22. Inasmuch as P.W.4 also had the opportunity of knowing about the illicit intimacy between A.1 and A.2, her evidence is reliable and more so and a fortiori, it could be held that in such areas where people in the lower stratum of life, this sort of things of illicit intimacy would readily been known to the neighbours and discussed among them also. Hence, in this view of the matter, based on the evidence of P.W.3 and P.W.4 relating to the motive of the crime, it could rightly be held that motive has been proved beyond all reasonable doubts. Accordingly, the point No.(i) is decided as against the accused. Point No:(ii)
23. The argument as advanced by the learned Counsel for the appellants is that out of various witnesses relied on by the prosecution, P.W.6, P.W.9 and P.W.10 turned hostile and that P.W.3 and P.W.4 alone deposed about the circumstances and that too unconvincingly to drive home the guilt of the accused. Relating to the reliability of evidence of P.W.3 and P.W.4, the reasons adverted to supra for placing reliance on their evidence shall also be applicable for believing their evidence concerning the actual circumstances constituting the prelude to the commission of the crime.

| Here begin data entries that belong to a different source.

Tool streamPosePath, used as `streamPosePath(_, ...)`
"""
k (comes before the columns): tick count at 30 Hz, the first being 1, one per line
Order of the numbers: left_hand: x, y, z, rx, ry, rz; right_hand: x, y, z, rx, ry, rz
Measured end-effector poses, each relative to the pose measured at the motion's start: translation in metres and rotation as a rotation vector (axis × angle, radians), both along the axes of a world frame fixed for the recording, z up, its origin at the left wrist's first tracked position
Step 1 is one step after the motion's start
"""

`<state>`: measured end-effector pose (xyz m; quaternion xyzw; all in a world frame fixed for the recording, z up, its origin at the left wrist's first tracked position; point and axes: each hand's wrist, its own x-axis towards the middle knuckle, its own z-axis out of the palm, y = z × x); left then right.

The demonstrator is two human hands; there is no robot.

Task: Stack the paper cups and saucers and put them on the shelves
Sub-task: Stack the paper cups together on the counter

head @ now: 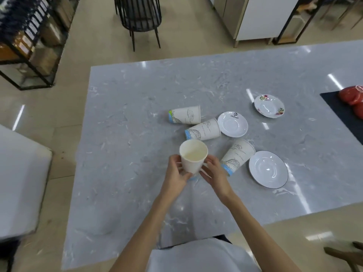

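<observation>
An upright white paper cup [192, 159] stands on the grey marble table [127, 107], held between my left hand [176, 174] and my right hand [214, 173]. Three more printed paper cups lie on their sides: one at the back [184, 114], one in the middle [203, 129], and one [236, 157] just right of my right hand. A plain white saucer [232, 124] with a logo lies behind, a flowered saucer [269, 106] farther right, and a dark-rimmed saucer [268, 169] at the near right.
A dark mat [341, 112] with red objects [353, 99] sits at the table's right edge. A black wire chair [140, 18] stands beyond the table. Black-framed shelves [29, 42] with goods are at the far left, and a white cabinet [255, 18] at the back.
</observation>
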<state>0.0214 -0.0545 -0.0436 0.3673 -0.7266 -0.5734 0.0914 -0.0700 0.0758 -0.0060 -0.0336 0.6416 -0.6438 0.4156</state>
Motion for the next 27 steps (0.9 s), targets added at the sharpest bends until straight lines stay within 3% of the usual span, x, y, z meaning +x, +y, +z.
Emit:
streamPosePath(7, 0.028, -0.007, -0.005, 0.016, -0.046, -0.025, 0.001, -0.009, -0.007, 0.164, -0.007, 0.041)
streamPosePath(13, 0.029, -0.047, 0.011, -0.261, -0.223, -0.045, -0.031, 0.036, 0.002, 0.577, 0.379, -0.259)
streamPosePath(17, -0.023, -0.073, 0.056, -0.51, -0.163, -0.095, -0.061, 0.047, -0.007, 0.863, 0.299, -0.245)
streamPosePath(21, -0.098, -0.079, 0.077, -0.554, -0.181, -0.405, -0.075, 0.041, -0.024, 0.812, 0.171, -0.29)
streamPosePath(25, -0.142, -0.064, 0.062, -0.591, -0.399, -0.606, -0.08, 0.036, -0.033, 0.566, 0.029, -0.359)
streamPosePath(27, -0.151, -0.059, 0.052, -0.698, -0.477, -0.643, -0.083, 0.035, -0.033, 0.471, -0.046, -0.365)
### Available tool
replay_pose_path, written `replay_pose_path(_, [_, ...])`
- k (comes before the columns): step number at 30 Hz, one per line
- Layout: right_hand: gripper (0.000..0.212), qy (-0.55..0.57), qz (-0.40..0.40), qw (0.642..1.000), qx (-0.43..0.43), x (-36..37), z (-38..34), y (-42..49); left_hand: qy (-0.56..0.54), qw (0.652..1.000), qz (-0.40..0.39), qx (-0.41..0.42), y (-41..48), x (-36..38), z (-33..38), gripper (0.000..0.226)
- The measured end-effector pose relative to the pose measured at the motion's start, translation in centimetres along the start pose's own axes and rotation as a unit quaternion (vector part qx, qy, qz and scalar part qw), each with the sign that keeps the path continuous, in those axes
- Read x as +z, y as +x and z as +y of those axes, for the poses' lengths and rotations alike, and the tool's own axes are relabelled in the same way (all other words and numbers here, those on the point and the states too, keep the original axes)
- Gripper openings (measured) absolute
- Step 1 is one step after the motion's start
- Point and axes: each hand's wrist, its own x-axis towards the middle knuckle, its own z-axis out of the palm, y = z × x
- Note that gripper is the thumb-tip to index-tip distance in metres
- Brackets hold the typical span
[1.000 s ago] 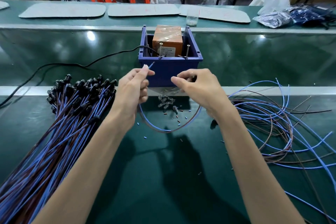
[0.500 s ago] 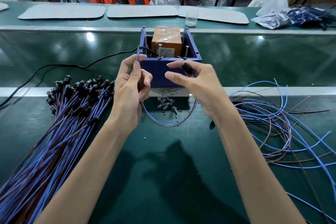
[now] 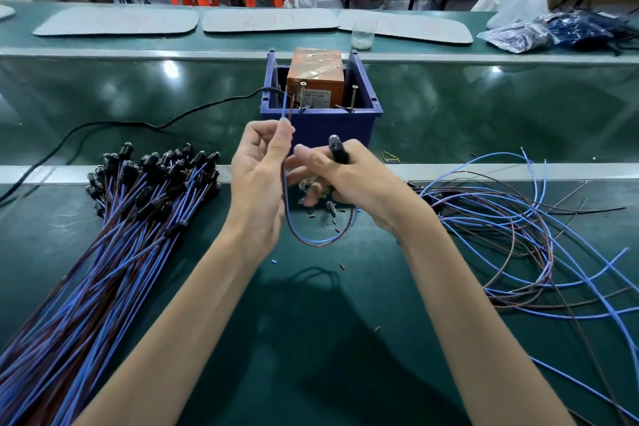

It was spoken to clinchingly and crisply by P.W.3 that on the fateful intervening night at 09.00 p.m., she saw A.2 serving brandy to the deceased Rajendran; A.2 was witnessing the television programme by raising the volume despite P.W.3 asked her to reduce it. In fact, A.2 had quipped as though the deceased was also witnessing a good film televised in the television. Thereupon, P.W.3 and her father were sleeping outside the house, the front door of which was latched from inside; at about 01.00 a.m., during the same fateful night, when P.W.3 knocked the front door of that house for getting some water to drink, the door was not opened. However, she gained ingress to the house through the back door which was kept open. P.W.3 after gaining ingress through the back entrance, found the children of the deceased Rajendran alone sleeping there. But, both the deceased Rajendran and A.2 were found missing. The wooden box and cycle which were used for distributing 'Murukku' were also found missing. Presumably after day break when she asked A.2 about the deceased Rajendran, the latter replied as though she had gone to Tanjore and that thereafter A.2 absented from her house by taking her youngest child with her. P.W.3 also would proceed to narrate that there was a massive search for her missing brother, the deceased Rajendran, but in vain. However, according to her, two days later, she heard that a dead body was traced from a cement tank in the tannery nearby Annanagar and thereupon, she went to the hospital and identified the dead body as that of her brother which was kept there.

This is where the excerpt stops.